A compendium of amusing anecdotes concerning the weekly exploits of the Black Aces Hockey Club, as penned by team scribe and defender Jeff McCartney.
Thursday, October 19, 2017
Aces Give Thanks
Local hockey team the Black Aces celebrated Canadian Thanksgiving this past week by giving away a big lead against rivals the Bloor Battlers.
Up 5-1 in the second, the blackshirts somehow decided that they were uncomfortable with such a commanding lead and generously gave 4 straight goals back to the enemy. After the game, team Buddhist Monk Paul M was pleased with the result:
“Earthly possessions will only negatively impact ones karma and should be shunned whenever possible” said Mike through a thick haze of “incense” . “The Aces followed the dharma beautifully tonight by letting go of a 4 goal lead. The game resulted in a perfectly balanced state, as you can see. We are on the correct path.”

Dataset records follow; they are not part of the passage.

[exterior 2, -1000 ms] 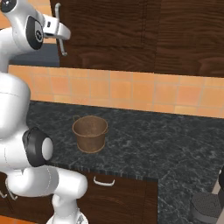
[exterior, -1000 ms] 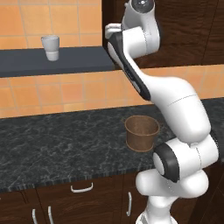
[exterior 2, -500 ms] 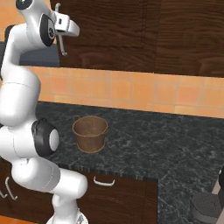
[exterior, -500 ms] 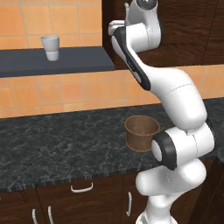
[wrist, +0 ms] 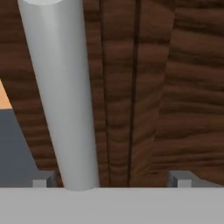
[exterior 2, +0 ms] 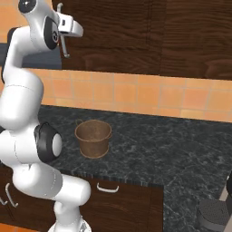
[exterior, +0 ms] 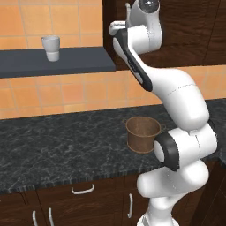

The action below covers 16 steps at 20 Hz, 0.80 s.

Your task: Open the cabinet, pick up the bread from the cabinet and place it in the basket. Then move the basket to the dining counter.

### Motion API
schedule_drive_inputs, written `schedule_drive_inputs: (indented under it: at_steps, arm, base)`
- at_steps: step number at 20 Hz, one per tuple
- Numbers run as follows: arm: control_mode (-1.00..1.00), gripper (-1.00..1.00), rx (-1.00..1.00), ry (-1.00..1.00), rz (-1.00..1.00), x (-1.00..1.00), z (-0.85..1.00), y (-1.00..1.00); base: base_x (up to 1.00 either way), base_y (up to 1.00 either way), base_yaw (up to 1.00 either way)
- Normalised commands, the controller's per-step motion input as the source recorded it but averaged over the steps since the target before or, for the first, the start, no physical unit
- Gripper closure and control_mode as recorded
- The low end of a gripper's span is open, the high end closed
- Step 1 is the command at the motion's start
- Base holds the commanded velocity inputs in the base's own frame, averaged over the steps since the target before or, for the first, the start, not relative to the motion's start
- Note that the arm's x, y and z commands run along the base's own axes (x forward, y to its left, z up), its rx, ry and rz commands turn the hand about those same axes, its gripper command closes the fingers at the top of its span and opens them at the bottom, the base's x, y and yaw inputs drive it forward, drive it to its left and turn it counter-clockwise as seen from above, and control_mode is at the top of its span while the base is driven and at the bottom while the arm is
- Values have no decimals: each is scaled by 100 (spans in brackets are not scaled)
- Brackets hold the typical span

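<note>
The cabinet [exterior 2: 118, 31] is a dark brown wall unit with its door shut, so the bread is hidden. Its long silver bar handle [wrist: 61, 96] runs up the hand view, just inside the left fingertip [wrist: 43, 179]. My gripper [wrist: 113, 179] is open, its jaws standing either side of the handle without closing on it. From the base, the gripper [exterior 2: 67, 31] is raised high against the cabinet's left edge [exterior: 127, 17]. The brown woven basket [exterior: 142, 133] stands empty on the black counter [exterior 2: 93, 138], below and apart from the hand. The dining counter is out of view.
A white cup [exterior: 51, 47] stands on a dark wall shelf [exterior: 66, 64] left of the cabinet. The black speckled counter [exterior: 53, 145] runs over low dark cabinets with short curved handles [exterior: 83, 190]. A dark round object [exterior 2: 213, 215] sits at the lower right.
The arm has lifted its elbow and brought the hand closer to the cabinet door. The jaws have stayed open. The basket has not moved.
</note>
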Motion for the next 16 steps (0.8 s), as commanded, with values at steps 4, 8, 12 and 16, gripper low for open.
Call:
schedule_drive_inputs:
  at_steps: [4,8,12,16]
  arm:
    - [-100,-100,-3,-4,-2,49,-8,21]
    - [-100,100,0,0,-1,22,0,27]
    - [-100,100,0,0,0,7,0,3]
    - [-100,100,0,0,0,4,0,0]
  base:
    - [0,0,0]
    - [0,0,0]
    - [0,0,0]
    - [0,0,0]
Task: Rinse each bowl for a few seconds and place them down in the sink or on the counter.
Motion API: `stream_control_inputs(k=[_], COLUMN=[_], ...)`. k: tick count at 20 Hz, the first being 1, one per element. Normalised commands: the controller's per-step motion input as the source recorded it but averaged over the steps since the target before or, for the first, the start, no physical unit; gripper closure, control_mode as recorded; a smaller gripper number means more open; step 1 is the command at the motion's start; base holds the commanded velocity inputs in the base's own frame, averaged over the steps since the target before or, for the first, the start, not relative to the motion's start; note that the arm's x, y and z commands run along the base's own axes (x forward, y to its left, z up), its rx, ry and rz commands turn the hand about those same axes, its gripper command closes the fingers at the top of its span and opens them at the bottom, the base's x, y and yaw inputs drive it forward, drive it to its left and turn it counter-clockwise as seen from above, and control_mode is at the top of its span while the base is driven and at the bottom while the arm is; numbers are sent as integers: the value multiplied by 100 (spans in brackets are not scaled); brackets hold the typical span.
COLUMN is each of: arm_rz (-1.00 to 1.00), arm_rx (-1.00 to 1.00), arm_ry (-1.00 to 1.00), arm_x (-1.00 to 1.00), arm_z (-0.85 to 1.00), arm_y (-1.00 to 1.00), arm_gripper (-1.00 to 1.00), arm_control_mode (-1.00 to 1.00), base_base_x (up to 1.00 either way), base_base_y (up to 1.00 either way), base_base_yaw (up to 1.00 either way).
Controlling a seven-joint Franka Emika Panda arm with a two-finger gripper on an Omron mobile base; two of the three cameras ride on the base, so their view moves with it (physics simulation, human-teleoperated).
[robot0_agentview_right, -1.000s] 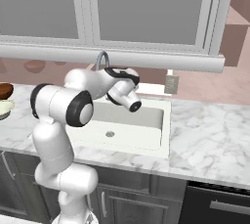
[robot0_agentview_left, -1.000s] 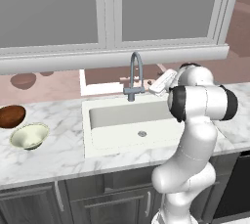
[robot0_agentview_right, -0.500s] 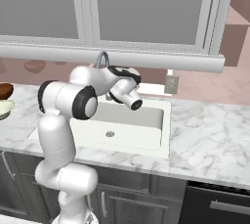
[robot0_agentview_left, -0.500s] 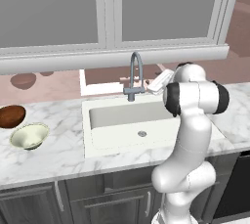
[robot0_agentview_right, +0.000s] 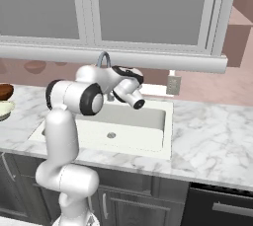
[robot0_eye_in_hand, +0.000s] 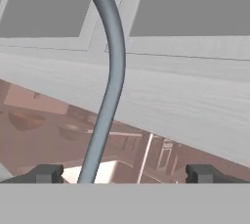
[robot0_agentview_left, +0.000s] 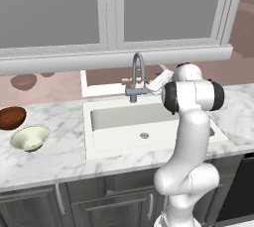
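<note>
From the left base view, a white marble worktop (robot0_agentview_left: 59,156) with grey veining runs over dark grey cabinets with metal handles (robot0_agentview_left: 59,198). A white rectangular sink (robot0_agentview_left: 144,124) with a small round drain is set into it, and a grey arched gooseneck faucet (robot0_agentview_left: 137,75) rises at its back edge. Well to the left of the sink, near the worktop's left end, sit two small round bowls just beside each other: a glossy dark reddish-brown bowl (robot0_agentview_left: 12,117) farther back and a pale cream bowl with a greenish tint (robot0_agentview_left: 30,138) in front of it. The white robot arm (robot0_agentview_left: 191,137) stands at the sink's right front, blocking sight of the basin's right part. Its hand reaches up behind the shoulder toward the faucet. Large grey-paned windows (robot0_agentview_left: 106,8) fill the wall above a broad white sill.

From the right base view, the arm rises at the left, and its bent elbow covers the sink's left rear corner and most of the faucet. The claw (robot0_agentview_right: 109,70) is up by the faucet's arch; the hand hides it. The two bowls show at the far left edge, partly cut off. A small wall outlet (robot0_agentview_right: 172,83) sits behind the sink's right side.

In the hand view, the two dark fingertips (robot0_eye_in_hand: 46,173) stand wide apart, released and grasping nothing. The faucet's curved grey neck rises between them, nearer the left tip, in front of the window and sill.
</note>
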Motion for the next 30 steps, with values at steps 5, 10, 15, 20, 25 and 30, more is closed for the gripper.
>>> stream_control_inputs(k=[5, 10, 15, 20, 25, 30], arm_rz=[0, 0, 0, 0, 0, 0], arm_rx=[3, 2, 2, 2, 4, 5], arm_ry=[1, 3, 3, 2, 2, 2], arm_x=[31, 31, 32, 34, 37, 37], arm_z=[-19, -25, -23, -16, -14, -20], arm_y=[0, 0, 0, 0, 0, 0], arm_gripper=[-100, -100, -100, -100, -100, -100], arm_control_mode=[-100, -100, -100, -100, -100, -100], base_base_x=[0, 0, 0, 0, 0, 0], base_base_y=[0, 0, 0, 0, 0, 0], base_base_yaw=[0, 0, 0, 0, 0, 0])
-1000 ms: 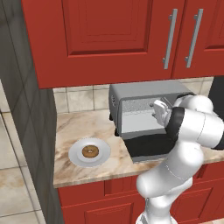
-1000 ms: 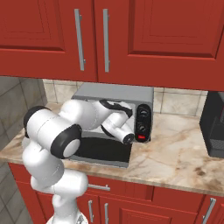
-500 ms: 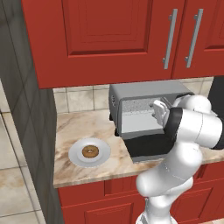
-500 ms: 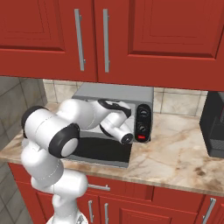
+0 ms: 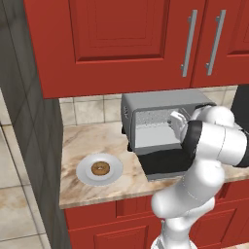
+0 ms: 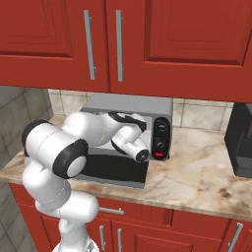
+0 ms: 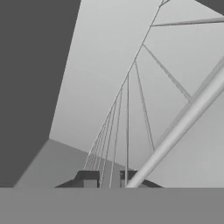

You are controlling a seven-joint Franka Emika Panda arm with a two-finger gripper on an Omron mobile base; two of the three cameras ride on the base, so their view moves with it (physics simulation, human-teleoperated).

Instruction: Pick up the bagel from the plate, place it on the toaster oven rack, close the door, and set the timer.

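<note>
One bagel [image 5: 100,168] lies on one round plate [image 5: 84,174] at the left of the marble counter [image 5: 87,141], well away from the arm. One grey toaster oven [image 5: 160,104] stands beside the plate with its dark door [image 5: 165,163] folded down flat. The pincer [image 7: 107,178] is inside the oven, pinched shut on a thin bar of the wire rack [image 7: 131,109]. Two black knobs [image 6: 161,134] sit on the oven's right side. Red cabinets [image 5: 112,44] hang above, with three silver handles [image 6: 88,44] seen there.
</note>
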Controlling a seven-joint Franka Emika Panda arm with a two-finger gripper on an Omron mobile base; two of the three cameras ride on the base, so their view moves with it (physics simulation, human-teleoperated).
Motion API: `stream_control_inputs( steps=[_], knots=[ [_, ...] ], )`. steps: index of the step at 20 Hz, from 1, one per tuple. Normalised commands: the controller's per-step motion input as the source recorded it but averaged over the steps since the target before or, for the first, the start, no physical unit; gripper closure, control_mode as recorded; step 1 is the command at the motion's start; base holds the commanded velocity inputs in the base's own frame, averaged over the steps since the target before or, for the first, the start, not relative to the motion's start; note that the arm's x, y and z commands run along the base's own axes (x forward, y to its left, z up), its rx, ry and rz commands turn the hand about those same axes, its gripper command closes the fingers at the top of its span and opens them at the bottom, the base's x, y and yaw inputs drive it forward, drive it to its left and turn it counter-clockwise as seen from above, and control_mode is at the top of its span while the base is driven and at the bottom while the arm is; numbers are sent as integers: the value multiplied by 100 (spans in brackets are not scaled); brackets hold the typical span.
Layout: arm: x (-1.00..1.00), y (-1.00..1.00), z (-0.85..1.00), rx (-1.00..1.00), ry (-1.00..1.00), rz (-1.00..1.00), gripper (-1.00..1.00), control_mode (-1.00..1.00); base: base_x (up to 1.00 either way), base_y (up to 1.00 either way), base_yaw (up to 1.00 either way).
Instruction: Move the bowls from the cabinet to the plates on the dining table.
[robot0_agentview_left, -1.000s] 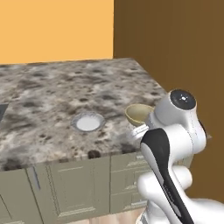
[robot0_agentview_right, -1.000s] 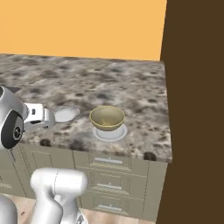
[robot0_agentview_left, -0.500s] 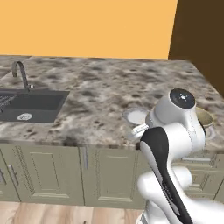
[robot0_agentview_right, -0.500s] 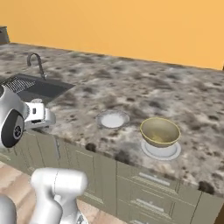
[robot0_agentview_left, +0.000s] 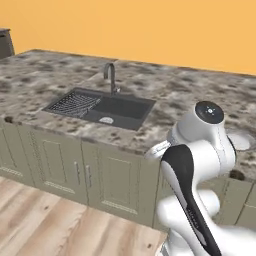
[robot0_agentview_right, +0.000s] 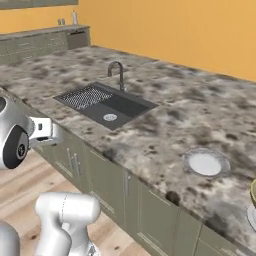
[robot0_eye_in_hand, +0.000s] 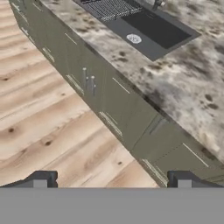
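In the left base view the white arm (robot0_agentview_left: 200, 165) rose at the lower right in front of the speckled stone worktop (robot0_agentview_left: 45, 75), where a dark sink (robot0_agentview_left: 102, 106) with a drain grid and a curved tap (robot0_agentview_left: 111, 76) sat; a sliver of a pale plate (robot0_agentview_left: 241, 141) showed just past the arm's shoulder, and nothing could be seen standing on that visible part. In the right base view one pale grey-white plate (robot0_agentview_right: 205, 163) lay bare on the worktop (robot0_agentview_right: 170, 115) to the right of the sink (robot0_agentview_right: 105, 104), and at the far right edge a second plate (robot0_agentview_right: 252, 216) carried a cut-off slice of an olive-tan bowl (robot0_agentview_right: 253, 190) with a yellowish rim, seated on the plate rather than beside it. Judged from that, the task looked about half done: one bowl delivered, one plate waiting, and the marbled grey bowl yet to be fetched from the cabinet. In the hand view the pincer (robot0_eye_in_hand: 111, 179) pointed down at the plank floor (robot0_eye_in_hand: 48, 127) and the grey-beige cupboard fronts (robot0_eye_in_hand: 100, 96) under the worktop edge, its two dark fingertips (robot0_eye_in_hand: 40, 179) set far apart at the bottom with nothing between them, so it was wide and empty.
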Motion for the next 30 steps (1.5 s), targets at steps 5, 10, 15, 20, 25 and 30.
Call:
stream_control_inputs(
  steps=[5, 10, 15, 20, 25, 30],
  knots=[
    [0, 0, 0, 0, 0, 0, -100, 100, -3, 95, 54],
    [0, 0, 0, 0, 0, 0, -100, 100, -10, 47, 57],
    [0, 0, 0, 0, 0, 0, -100, 100, -13, 0, 60],
    [0, 0, 0, 0, 0, 0, -100, 100, -6, 0, 55],
    [0, 0, 0, 0, 0, 0, -100, 100, -5, 0, 54],
    [0, 0, 0, 0, 0, 0, -100, 100, -14, -6, 55]
  ],
)
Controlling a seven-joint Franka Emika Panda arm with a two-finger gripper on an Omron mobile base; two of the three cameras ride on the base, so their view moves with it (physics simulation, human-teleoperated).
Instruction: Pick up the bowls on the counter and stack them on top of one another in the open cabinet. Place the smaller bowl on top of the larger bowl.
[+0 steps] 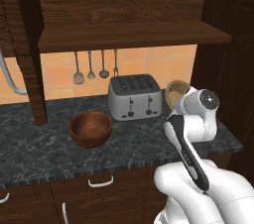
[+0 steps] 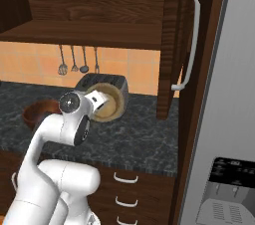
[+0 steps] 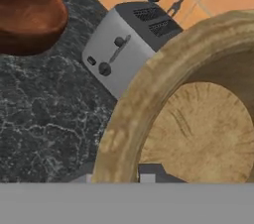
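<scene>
smaller bowl (image 3: pixel 198 134): pale tan one, right up against the hand camera. You look straight into it, so it's tipped on its side with the opening facing the wrist. In the left base view it sits just behind the wrist, right of the toaster (image 1: pixel 135 97), and looks lifted off the stone rather than resting on it.

gripper (image 3: pixel 149 174): a bit of dark finger shows at the bottom of the hand view, just inside the tan rim. My read is it's pinching the bowl wall, one finger inside and one outside, which would explain the sideways hang. The outer finger is hidden though, so I can't actually tell if it's clamped or just close.

larger bowl (image 1: pixel 90 129): dark reddish-brown one, upright on the counter (image 1: pixel 44 143), left of the toaster and well apart from the arm. Nobody's touching it.

open cabinet (image 1: pixel 129 33): shelf plank runs above the toaster, and I see no bowl on it.

order thing: the small bowl goes on top, so I'd expect the big one to go up first. Having the small one in hand now looks a bit backwards, unless it gets parked somewhere.

watch out for: a rim pinch on a tilted bowl could slip on the way up.
</scene>
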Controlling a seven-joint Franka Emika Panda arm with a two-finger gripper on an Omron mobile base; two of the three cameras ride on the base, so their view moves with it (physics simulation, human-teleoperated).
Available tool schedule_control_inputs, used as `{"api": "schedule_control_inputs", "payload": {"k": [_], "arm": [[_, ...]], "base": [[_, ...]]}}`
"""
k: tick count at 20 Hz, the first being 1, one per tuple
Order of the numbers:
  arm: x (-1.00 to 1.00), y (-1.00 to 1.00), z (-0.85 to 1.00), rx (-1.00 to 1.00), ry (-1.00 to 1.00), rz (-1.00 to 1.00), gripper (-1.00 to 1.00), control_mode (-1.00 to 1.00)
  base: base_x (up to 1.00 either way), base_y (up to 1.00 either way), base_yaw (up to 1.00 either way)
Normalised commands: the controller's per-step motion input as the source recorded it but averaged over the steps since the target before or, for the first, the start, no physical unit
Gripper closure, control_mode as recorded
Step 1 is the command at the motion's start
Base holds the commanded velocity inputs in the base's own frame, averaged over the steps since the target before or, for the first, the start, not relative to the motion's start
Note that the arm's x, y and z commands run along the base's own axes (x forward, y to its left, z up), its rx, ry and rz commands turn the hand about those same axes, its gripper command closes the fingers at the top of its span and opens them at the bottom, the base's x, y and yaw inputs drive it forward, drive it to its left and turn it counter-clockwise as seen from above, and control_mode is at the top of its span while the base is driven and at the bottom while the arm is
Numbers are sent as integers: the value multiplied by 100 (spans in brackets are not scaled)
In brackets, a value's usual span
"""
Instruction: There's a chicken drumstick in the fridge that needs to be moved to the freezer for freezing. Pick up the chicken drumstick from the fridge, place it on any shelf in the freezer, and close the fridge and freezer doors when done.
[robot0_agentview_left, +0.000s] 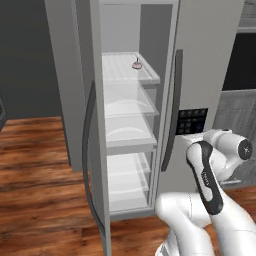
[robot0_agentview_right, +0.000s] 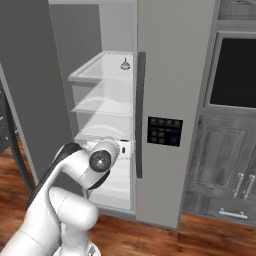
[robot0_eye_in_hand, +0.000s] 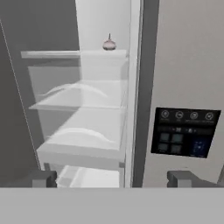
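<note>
Flanking wood floor (robot0_agentview_left: 40, 165); fridge (robot0_agentview_left: 127, 135) open

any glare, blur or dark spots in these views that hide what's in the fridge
Left base view: even flat light, no glare; the open fridge door stands edge-on beside the opening; the pinkish item reads small but clear. Right base view: the fridge interior is bright, its left wall shaded grey. Hand view: soft and low in detail; clear drawers look washed out, so contents are hard to judge.
</note>
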Motion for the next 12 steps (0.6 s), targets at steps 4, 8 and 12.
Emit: {"api": "schedule_control_inputs", "payload": {"k": [4, 8, 12], "arm": [[-69, 100, -53, 17, -26, -25, -100, -100], [-58, 97, -14, 11, -37, -26, -100, -100], [-17, 100, -27, 0, -33, -25, -100, -100]], "base": [[0, 0, 0], [0, 0, 0], [0, 0, 0]]}}
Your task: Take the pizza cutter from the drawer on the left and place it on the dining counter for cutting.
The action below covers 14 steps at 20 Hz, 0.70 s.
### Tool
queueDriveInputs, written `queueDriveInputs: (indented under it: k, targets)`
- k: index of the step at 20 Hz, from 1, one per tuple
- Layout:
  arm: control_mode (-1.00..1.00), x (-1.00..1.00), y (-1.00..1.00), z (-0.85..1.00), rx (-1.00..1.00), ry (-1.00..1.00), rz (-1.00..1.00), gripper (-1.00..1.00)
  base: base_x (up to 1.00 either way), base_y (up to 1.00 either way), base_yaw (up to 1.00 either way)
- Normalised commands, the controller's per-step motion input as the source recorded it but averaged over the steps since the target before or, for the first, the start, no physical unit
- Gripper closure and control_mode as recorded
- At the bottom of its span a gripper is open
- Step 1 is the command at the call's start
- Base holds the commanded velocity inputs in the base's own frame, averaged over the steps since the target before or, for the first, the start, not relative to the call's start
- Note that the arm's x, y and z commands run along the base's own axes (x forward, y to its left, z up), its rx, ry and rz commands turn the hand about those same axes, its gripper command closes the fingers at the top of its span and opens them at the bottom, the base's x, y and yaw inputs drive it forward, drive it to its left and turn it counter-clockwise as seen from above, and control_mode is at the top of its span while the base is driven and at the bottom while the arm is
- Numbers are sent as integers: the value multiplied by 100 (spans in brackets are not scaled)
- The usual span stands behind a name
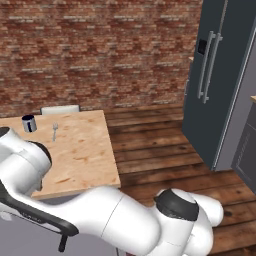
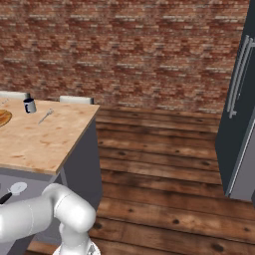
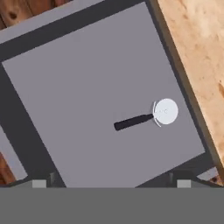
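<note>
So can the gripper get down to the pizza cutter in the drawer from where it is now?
Probably yes. The drawer is pulled open, and the pizza cutter lies alone on its grey floor. The hand view looks straight down on it with nothing in between. The gripper is open above it.

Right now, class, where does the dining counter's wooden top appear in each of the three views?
Left base view: dining counter fills the left middle.
Right base view: left side, its corner pointing to the centre.
Hand view: upper right corner, beside the open drawer.
Shared landmark: the dark mug in both base views.
</note>
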Motion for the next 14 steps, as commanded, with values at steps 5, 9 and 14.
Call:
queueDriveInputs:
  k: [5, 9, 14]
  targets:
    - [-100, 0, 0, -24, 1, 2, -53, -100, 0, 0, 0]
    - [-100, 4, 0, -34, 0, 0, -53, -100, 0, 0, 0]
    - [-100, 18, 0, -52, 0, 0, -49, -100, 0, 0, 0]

Other players saw things a little differently. Team psychoanalyst James D provided his post-game analysis in a series of numbered tweets:
1. Stunning turnaround on the ice tonight at the PWA. Black Aces self-sabotaged a sure win, possibly due to unresolved father issues. #WTF
[many tweets later]
38. In conclusion, I believe only an extended round of weapons-grade Seratonin Re-uptake Inhibitors and beer will lift the team out of this depression. I’ll be recommending this course of action and writing all Aces a script for SRIs ASAP #iheartbigpharma
Team guitar technician Mike K wasn’t so sure about James’ analysis. “This is all because we missed training camp” said Mike “We didn’t set the tone for the season by getting obliterated on the golf course together before the season began. Every good team knows this is mandatory. All the best teams do it, it’s a Canadian tradition. I’m doing my best to put together a better-late-than-never camp but the weather isn’t cooperating. We may have to get obliterated on the ski hill instead. Or head down to our southern headquarters in Bucarias, Mexico, just as soon as hurricane season ends.”
Aces goals were meaninglessly provided by Ralph, Joe D, new guy Martin, Rich and Pete S.